Points Clés à Retenir
  • L’article exclut l’application du barème indemnitaire fixé par L.1235‑3 lorsque le licenciement est frappé d’une des nullités listées.
  • Nullités visées : atteinte à une liberté fondamentale ; harcèlement moral ou sexuel ; licenciement discriminatoire ; licenciement après action en matière d’égalité professionnelle ou après dénonciation de crimes/délits ; licenciement d’un salarié protégé pour l’exercice de son mandat ; violation des protections liées à la grossesse, maternité ou paternité prévues par les articles cités.
  • Condition pour l’indemnité minimale : le salarié ne demande pas la poursuite du contrat (réintégration) ou la réintégration est impossible.
  • Montant minimum : indemnité à la charge de l’employeur ne pouvant être inférieure aux salaires des six derniers mois (minimum obligatoire, le juge peut allouer davantage).
  • Effets complémentaires : l’indemnité est due sans préjudice du paiement des salaires éventuellement dus pendant la période de nullité et, le cas échéant, sans préjudice de l’indemnité de licenciement légale, conventionnelle ou contractuelle.

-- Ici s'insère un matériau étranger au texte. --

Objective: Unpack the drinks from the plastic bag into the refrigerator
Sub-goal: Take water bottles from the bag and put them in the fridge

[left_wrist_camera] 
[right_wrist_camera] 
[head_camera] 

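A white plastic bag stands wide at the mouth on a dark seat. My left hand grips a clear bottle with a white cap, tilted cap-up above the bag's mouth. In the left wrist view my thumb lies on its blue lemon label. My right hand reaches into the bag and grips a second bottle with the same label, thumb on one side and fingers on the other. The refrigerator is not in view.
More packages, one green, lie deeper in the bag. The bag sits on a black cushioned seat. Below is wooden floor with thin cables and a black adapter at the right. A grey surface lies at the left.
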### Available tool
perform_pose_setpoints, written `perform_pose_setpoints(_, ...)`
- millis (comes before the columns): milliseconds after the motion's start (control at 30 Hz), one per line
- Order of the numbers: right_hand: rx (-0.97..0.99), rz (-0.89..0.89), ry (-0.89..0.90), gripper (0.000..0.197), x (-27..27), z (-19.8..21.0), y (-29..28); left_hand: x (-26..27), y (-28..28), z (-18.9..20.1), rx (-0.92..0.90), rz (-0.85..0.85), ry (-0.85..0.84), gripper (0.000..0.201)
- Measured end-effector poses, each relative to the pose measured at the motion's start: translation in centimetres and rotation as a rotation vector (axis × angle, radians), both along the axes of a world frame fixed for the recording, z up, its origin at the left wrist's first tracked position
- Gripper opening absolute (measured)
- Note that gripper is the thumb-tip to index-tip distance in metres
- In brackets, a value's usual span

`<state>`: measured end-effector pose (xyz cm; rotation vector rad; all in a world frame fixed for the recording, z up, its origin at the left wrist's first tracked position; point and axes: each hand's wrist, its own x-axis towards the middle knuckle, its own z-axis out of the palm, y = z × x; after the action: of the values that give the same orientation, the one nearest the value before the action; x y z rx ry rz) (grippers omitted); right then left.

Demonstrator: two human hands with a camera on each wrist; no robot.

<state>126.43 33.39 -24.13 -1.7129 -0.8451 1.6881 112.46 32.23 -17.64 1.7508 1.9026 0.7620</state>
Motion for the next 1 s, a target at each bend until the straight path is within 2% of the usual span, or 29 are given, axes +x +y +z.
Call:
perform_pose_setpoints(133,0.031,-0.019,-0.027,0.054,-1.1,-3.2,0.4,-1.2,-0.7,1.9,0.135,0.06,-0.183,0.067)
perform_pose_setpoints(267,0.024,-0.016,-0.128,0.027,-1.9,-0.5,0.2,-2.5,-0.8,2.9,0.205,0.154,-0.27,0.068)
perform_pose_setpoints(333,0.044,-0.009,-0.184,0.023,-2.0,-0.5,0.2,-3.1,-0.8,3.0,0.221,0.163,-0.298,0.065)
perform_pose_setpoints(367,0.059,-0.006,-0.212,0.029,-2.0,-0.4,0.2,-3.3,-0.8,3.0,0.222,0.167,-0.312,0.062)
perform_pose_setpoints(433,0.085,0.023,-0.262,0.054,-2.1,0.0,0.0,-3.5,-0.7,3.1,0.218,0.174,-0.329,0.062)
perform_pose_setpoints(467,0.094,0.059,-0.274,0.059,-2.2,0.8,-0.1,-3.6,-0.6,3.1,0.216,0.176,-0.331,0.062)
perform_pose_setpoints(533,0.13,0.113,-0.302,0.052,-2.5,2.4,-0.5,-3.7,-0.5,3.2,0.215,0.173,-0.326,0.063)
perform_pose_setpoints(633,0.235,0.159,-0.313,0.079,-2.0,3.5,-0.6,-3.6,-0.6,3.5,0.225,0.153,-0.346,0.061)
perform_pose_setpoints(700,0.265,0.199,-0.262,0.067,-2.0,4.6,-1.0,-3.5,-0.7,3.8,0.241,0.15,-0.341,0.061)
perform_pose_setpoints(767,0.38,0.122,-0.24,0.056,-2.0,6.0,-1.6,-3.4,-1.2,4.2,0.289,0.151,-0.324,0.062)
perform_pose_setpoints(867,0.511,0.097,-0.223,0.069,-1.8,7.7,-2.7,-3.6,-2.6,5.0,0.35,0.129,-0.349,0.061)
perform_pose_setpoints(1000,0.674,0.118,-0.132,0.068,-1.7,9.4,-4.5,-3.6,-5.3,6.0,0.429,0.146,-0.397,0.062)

  • Conséquence pratique : ces nullités donnent souvent droit à une réparation plus favorable que le barème de L.1235‑3 ; l’employeur encourt donc un risque financier et juridique majeur.
  • Procédure : c’est au juge, saisi du conflit, de constater la nullité ; le salarié doit en demander la réparation dans sa saisine du conseil de prud’hommes (ou la soulever au cours de la procédure).